Comment savoir où l’on peut avoir accès à cette technique ?
En France, dans les villes de taille moyenne, une unité neurovasculaire (UNV) prend en charge les AVC. Elle fonctionne en réseau étroit avec le Samu et les pompiers. Les médecins neurologues vasculaires, spécialistes des AVC, savent où est pratiquée la thrombectomie et nous adressent les patients éligibles au traitement. Mais le territoire n’est pas couvert de façon homogène et les temps de transport sont parfois longs. Aussi, le rôle des urgentistes et du Samu est crucial. Ainsi à Lyon nous accueillons des patients de Vienne, Valence, Bourg-en-Bresse venant de centres hospitaliers parfois distants d’une centaine de kilomètres. Mais on s’organise, le progrès est en marche !

Que laisse augurer cette nouvelle prise en charge des AVC ischémiques ?
A l’avenir, la technique se perfectionnera et on pourra aller chercher des caillots plus petits et plus éloignés dans le cerveau. On pourra également allonger le délai de prise en charge.

Le stent retriever, un outil révolutionnaire
Le stent retriever.
Le stent retriever. DR

Cette découverte est née de la neuroradiologie interventionnelle, dont les outils d’imagerie permettent d’intervenir de façon très précise dans le corps humain. Beaucoup de pionniers dans cette spécialité sont français et internationalement respectés. Depuis les années 2000, on réalise de plus en plus d’interventions sur des pathologies neurovasculaires, anévrismes intracrâniens ou malformations artério-veineuses. Avec l’expérience, les médecins ont développé des outils, des techniques et accumulé une connaissance considérable des artères intracrâniennes. Au début, dans certains cas désespérés, des opérations de sauvetage étaient tentées pour déboucher des artères cérébrales avec plus ou moins de succès, mais il manquait un outil simple d’utilisation et efficace. Le stent retriever a révolutionné la technique. Comme beaucoup de grandes découvertes, elle a été faite par hasard. Utilisé à la base pour les anévrismes intracrâniens, le stent s’est révélé très efficace pour attraper les caillots. Une fois l’utilisation effective, la pratique a explosé.

Guérie, elle dit « oui » !

Une femme de 32 ans fait un AVC. Son compagnon, témoin de la scène, est traumatisé par ce qu’il vient de voir. Coup du sort, il avait préparé la bague et un discours pour la demander en mariage le lendemain. Dans le stress de la situation, il lui fait sa demande alors qu’elle est sur le brancard du Samu. Opérée quelques semaines auparavant, la jeune femme ne peut pas bénéficier de la thrombolyse intraveineuse. Atteinte d’une hémiplégie brutale, elle présente une paralysie faciale, ne peut plus bouger le côté droit du corps, ne peut plus parler. Rapidement, les neuroradiologues interventionnels libèrent l’artère bouchée grâce à la thrombectomie mécanique. Alors que l’équipe finit la procédure, la patiente est capable de bouger à nouveau sa jambe et son bras droits et répond quand on lui parle. Une récupération « sur table » ! Elle se met à pleurer, car elle se souvient de la demande en mariage à laquelle elle n’a pu répondre. Elle demandera au Dr Labeyrie de transmettre au plus vite son accord à son futur époux !

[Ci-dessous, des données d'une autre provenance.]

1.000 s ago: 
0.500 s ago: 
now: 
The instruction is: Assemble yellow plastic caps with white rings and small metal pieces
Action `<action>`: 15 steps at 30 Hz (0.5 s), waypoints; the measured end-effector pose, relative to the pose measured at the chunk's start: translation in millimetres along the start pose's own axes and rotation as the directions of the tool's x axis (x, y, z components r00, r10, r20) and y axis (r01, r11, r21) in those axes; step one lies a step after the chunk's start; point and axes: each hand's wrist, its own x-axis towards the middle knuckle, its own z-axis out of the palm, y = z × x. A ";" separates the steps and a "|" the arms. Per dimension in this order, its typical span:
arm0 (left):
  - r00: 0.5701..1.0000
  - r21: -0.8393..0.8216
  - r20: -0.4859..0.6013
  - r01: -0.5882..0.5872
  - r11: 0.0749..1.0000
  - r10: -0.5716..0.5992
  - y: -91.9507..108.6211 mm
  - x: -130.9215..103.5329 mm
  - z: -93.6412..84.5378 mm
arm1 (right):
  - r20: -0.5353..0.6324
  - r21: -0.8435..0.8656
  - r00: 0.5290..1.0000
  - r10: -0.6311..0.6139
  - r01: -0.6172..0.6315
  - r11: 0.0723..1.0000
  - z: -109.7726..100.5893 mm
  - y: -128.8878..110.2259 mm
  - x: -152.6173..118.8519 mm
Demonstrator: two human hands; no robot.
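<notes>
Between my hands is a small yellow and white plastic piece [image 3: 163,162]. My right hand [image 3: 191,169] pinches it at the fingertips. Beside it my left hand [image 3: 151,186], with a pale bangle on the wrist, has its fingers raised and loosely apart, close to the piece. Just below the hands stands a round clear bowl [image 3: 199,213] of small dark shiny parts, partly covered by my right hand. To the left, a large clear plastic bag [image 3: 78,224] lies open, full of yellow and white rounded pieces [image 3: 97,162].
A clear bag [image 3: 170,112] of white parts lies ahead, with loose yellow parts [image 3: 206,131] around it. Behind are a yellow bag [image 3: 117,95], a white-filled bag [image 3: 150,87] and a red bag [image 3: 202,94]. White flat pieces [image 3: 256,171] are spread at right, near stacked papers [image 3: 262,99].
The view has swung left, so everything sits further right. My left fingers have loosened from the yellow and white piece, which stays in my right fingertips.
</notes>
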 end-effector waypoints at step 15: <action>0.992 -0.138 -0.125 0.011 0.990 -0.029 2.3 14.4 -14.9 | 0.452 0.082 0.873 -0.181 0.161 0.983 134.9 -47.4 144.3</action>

Paralysée, elle récupère du jour au lendemain

Une femme de 50 ans, sans antécédents particuliers, est victime d’un AVC chez elle. Elle sent ses jambes se dérober et tombe brutalement dans le coma. Aux urgences, le scanner révèle un long caillot à l’intérieur du tronc basilaire, une artère très importante du cerveau située devant une zone qui commande tous les automatismes du corps, et qui est reliée à la partie la plus haute de la mœlle épinière. En état de locked-in syndrome, son corps est entièrement paralysé, hormis les muscles des paupières. Elle ne peut ni parler ni bouger, juste entendre. Pour elle, la thrombolyse intraveineuse est un échec. Les urgences l’adressent aux neuroradiologues de Lyon avec une prise en charge rapide, sous anesthésie générale. Le Pr Turjman débouche l’artère en un seul passage, libérant la vascularisation de son cerveau. Le lendemain, elle est capable de parler, de bouger les bras et les jambes et peut quitter le service de réanimation. Sans la thrombectomie mécanique, son cas était désespéré.